Background & rationale

Emergence of molecular biomarker profiling

At the time of the development of BCNU wafers in the mid 1990s and early 2000s, testing was not available for predictive and prognostic molecular biomarkers. In the current era of molecular medicine, it is appropriate to revisit the performance of BCNU wafer implantation for treatment of HGG [20]. It is possible that improvement of survival with BCNU wafer implantation may be limited to particular subgroups of patients with specific molecular markers. The addition of BCNU wafers to the RT/TMZ regimen could then be potentially tailored to those patients with a favorable molecular profile.

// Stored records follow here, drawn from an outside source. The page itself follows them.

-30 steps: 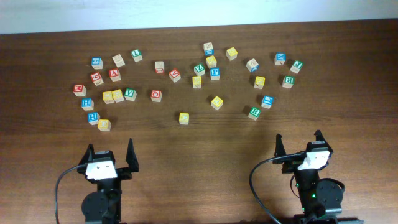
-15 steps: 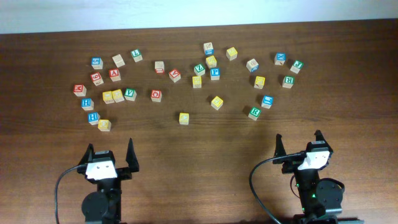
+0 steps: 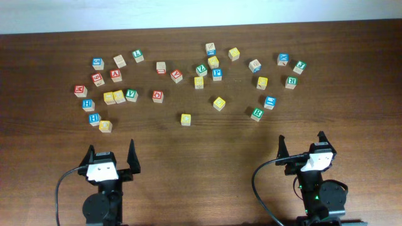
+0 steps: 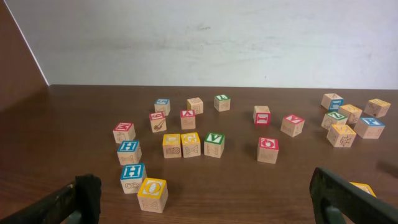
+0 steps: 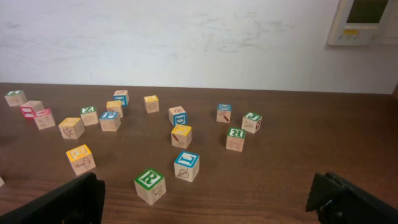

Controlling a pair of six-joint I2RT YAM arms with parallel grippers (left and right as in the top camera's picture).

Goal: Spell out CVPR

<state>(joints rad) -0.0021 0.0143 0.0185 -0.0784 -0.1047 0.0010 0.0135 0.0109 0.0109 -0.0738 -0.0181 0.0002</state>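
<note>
- Fingers spread apart on left gripper point(image 3: 111, 150).
- Right gripper point(image 3: 301, 139): fingers spread too.
- Dark wooden table point(image 3: 201, 154) stretches between them and scattered small wooden letter cubes point(image 3: 186, 118).

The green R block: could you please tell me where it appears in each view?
Overhead: the green R block lies right of centre, at the near edge of the scatter.
Left wrist: not in it.
Right wrist: it is the nearest block, left of centre.
Shared landmark: the blue P block, far right in the left wrist view, left in the right wrist view.
</note>
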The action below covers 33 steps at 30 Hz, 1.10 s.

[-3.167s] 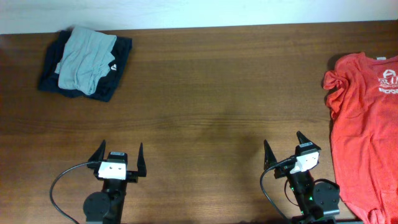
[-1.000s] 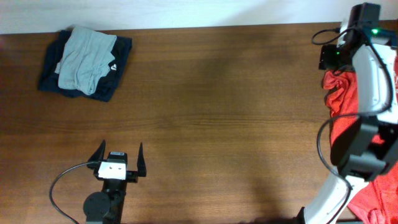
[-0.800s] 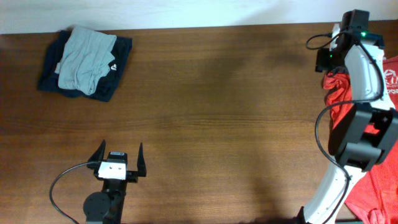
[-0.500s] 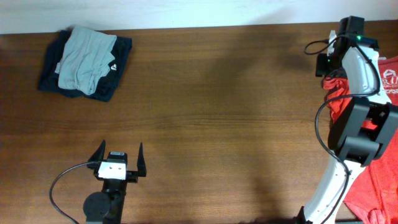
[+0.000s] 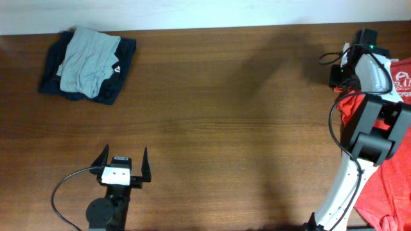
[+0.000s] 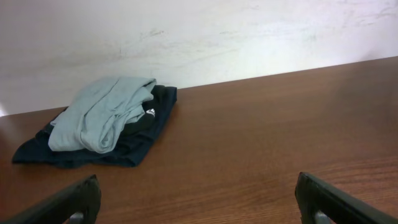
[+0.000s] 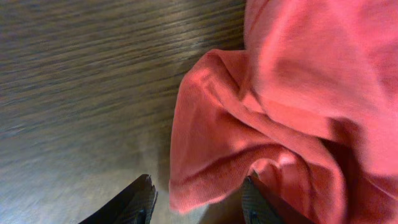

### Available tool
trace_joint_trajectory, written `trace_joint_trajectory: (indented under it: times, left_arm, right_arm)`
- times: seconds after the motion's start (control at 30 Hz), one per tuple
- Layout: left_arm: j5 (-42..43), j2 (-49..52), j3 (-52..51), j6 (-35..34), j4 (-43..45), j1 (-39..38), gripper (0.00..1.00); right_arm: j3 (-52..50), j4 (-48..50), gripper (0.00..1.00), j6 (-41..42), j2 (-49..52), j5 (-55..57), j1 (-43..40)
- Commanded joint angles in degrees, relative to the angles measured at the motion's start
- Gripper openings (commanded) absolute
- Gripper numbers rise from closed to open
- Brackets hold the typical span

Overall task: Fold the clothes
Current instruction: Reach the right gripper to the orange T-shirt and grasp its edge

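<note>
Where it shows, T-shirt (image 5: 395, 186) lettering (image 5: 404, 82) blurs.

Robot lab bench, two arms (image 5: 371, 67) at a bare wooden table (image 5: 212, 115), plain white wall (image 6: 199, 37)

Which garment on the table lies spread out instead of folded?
The orange-red T-shirt at the right edge, where the right gripper straddles its bunched corner; the grey garment and navy garment sit folded far left.

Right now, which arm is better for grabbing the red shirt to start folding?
The right. The right gripper straddles the bunched edge of the orange-red T-shirt over on the right side. The left gripper rests open at the near left, far from it.
</note>
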Motion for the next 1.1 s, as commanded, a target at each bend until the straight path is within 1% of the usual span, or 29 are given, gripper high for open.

After significant restructuring in 2016, the WHO classification of CNS tumors now employs molecular parameters in addition to histology in order to define tumor entities, changing the structure of CNS tumor diagnoses for the molecular age. [21] The updated guidelines merge astrocytic gliomas, oligodendrogliomas, and mixed oligoastrocytic gliomas, all of which were formerly considered separate entities, into the single group ‘diffuse astrocytic and oligodendroglial tumors’. GBMs (WHO grade IV) are the most malignant within the spectrum of diffuse astrocytomas, accounting for 60% of all astrocytic tumors. Tumors categorized as diffuse gliomas frequently have an isocitrate dehydrogenase (IDH) mutation, a hallmark genetic alteration that is now seen as a significant factor for the stratification of gliomas. In the new WHO classification, GBMs are grouped as wildtype (about 90% of cases) and mutant (about 10% of cases) [21]. Mutations in IDH-1 and IDH-2 are found to be associated with favorable prognosis and prolonged OS [22].

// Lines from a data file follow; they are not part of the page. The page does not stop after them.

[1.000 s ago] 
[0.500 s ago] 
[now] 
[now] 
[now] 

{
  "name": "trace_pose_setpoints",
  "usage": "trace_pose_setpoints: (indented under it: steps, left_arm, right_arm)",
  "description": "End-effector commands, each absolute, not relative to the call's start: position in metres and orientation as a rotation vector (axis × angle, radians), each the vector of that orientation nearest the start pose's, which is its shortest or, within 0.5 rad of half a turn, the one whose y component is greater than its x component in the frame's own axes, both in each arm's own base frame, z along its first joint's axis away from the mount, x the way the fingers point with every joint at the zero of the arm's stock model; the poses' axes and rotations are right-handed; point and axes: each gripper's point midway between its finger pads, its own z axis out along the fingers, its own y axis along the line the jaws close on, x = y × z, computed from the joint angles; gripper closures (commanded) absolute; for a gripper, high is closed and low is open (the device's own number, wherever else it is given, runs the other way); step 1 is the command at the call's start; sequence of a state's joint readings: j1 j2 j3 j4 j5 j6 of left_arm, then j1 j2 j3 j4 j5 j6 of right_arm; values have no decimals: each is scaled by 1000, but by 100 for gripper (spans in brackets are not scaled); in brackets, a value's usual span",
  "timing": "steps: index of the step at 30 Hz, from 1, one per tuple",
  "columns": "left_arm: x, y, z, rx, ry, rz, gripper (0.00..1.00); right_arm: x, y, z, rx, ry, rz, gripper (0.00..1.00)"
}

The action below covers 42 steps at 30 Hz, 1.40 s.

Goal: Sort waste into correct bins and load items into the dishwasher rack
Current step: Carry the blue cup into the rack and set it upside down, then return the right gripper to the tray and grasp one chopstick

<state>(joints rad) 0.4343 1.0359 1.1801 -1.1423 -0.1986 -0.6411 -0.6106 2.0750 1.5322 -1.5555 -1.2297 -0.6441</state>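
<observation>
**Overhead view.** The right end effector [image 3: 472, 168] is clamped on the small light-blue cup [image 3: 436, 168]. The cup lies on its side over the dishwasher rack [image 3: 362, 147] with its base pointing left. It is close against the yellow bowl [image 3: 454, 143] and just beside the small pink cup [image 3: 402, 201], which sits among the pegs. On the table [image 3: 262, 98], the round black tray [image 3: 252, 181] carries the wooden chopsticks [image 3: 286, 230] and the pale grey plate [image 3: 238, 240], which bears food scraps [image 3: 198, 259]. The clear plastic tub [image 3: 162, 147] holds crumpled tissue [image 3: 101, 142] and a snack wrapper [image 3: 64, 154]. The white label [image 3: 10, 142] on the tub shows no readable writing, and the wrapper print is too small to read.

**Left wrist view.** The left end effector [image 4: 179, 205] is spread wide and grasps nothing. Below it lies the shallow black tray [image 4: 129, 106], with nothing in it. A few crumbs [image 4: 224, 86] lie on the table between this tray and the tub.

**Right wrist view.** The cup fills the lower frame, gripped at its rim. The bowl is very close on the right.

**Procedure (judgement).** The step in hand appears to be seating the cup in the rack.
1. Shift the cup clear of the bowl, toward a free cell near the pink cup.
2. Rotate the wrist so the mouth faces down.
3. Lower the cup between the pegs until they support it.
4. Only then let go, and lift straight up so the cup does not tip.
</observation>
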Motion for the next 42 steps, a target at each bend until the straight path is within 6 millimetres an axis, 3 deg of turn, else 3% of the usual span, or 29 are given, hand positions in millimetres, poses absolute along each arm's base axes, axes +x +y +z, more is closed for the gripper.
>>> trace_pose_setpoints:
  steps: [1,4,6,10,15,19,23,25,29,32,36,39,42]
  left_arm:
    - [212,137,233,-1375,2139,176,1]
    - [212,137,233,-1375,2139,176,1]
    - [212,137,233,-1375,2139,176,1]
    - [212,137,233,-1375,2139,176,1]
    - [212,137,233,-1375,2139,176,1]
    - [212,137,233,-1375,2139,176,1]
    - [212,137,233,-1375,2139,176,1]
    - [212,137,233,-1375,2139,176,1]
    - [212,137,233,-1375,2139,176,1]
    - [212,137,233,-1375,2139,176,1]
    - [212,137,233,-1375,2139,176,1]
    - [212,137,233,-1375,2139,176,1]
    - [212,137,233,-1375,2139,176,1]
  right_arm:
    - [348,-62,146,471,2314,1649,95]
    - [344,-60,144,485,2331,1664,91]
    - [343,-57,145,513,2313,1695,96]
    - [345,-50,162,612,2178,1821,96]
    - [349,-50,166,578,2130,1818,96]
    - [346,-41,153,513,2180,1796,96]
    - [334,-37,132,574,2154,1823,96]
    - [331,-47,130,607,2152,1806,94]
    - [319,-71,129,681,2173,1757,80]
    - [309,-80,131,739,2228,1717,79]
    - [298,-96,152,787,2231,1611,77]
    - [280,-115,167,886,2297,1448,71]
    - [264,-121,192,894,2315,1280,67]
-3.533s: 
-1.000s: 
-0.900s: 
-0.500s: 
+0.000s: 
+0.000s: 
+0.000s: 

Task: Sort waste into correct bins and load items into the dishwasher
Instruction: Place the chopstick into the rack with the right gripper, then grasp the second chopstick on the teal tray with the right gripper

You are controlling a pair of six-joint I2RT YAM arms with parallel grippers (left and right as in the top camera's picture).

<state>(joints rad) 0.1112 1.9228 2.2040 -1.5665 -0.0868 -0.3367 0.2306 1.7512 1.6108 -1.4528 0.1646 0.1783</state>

Another important molecular marker is the gene encoding the O6-methylguanine-DNA methyltransferase (MGMT) at 10q26, which has the potential to counteract the efficacy of separate chemotherapy with alkylating agents like TMZ and BCNU. MGMT is a suicide DNA repair enzyme that protects cells against damage from ionizing and alkylating agents. GBM cells that express decreased levels of MGMT, with downregulation caused by aberrant methylation of the gene's promoter, respond better to these treatments, for they lack the ability to repair the damage that is introduced. The association between MGMT promoter methylation and response to alkylating agents is well known [23], and contemporary HGG trials of alkylating agents commonly stratify patients according to MGMT promoter methylation status [24].

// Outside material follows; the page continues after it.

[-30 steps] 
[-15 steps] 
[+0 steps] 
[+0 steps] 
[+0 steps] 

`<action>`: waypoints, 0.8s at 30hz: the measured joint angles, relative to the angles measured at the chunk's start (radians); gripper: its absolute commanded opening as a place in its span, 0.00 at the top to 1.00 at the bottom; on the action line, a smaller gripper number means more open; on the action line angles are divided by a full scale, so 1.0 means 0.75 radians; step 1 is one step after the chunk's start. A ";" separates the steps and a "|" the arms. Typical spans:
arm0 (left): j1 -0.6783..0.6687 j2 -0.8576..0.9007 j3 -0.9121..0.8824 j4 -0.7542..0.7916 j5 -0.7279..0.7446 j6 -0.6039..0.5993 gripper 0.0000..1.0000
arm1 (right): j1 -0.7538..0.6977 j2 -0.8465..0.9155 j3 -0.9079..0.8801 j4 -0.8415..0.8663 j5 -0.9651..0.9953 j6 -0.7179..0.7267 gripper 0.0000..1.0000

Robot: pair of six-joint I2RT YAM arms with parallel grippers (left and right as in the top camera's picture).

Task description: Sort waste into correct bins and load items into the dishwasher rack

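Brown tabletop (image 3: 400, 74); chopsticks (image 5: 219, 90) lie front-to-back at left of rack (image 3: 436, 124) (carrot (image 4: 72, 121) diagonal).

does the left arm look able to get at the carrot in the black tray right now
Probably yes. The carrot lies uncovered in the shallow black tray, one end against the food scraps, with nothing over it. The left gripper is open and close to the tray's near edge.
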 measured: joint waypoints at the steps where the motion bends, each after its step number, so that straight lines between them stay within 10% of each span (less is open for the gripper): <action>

Codeletion of both the short arm of chromosome 1 (1p) and the long arm of chromosome 19 (19q) is the molecular genetic signature of oligodendrogliomas, which represent approximately 15% of diffuse gliomas in adults [25]. The 1p/19q codeletion is associated with IDH mutations and is a strong independent prognostic biomarker for response to alkylating chemotherapy and improved survival [26].

Yet another recognized molecular marker is the epidermal growth factor receptor (EGFR) gene. GBMs have been found to upregulate several growth factors and their receptors. The EGFR gene is the most frequently amplified and overexpressed gene in about 60% of GBMs. EGFR amplification has been linked to increased proliferation, resistance to chemotherapy, and consequently shorter survival times [27].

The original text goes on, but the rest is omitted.